* [DATA]:
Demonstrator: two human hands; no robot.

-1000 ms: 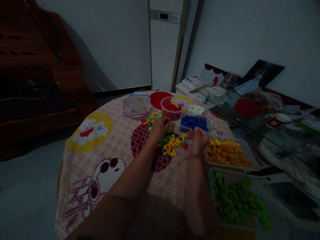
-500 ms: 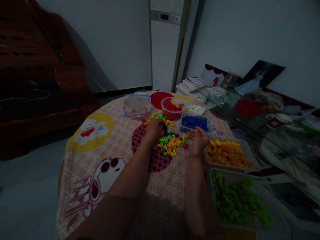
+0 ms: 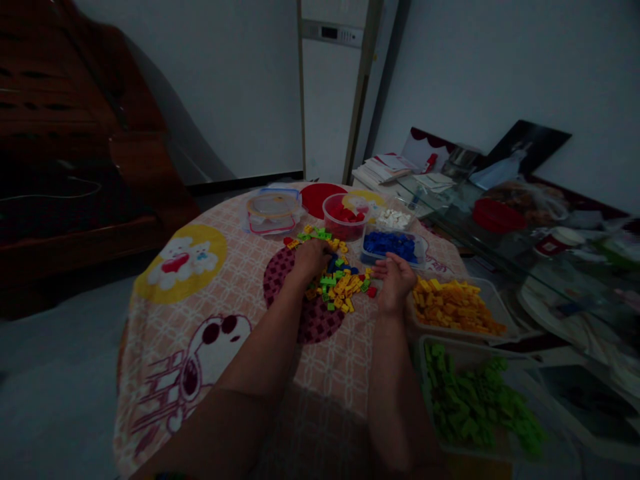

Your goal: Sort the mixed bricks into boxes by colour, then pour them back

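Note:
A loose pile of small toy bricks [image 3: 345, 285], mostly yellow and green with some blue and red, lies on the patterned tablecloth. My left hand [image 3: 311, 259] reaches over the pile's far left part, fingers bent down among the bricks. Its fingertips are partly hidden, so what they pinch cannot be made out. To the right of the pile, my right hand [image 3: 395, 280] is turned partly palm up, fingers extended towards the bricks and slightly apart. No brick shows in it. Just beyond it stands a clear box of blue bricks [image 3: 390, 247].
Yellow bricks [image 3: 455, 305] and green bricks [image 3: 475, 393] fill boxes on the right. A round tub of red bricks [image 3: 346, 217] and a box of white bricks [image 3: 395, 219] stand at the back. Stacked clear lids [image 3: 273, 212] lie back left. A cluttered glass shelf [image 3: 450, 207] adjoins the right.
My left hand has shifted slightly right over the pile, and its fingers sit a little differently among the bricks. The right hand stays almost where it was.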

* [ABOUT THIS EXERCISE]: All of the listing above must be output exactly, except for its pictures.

* [ANSWER BOX]:
Demonstrator: two human hands; no robot.

-1000 ms: 
-500 ms: 
+0 ms: 

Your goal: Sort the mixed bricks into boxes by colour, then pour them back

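Note:
A loose pile of small toy bricks [image 3: 345, 285], mostly yellow and green with some blue and red, lies on the patterned tablecloth. My left hand [image 3: 311, 259] reaches over the pile's far left part, fingers bent down among the bricks. Its fingertips are partly hidden, so what they pinch cannot be made out. To the right of the pile, my right hand [image 3: 395, 280] is turned partly palm up, fingers extended towards the bricks and slightly apart. No brick shows in it. Just beyond it stands a clear box of blue bricks [image 3: 390, 247].
Yellow bricks [image 3: 455, 305] and green bricks [image 3: 475, 393] fill boxes on the right. A round tub of red bricks [image 3: 346, 217] and a box of white bricks [image 3: 395, 219] stand at the back. Stacked clear lids [image 3: 273, 212] lie back left. A cluttered glass shelf [image 3: 450, 207] adjoins the right.
My left hand has shifted slightly right over the pile, and its fingers sit a little differently among the bricks. The right hand stays almost where it was.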

No further output is needed for the exercise.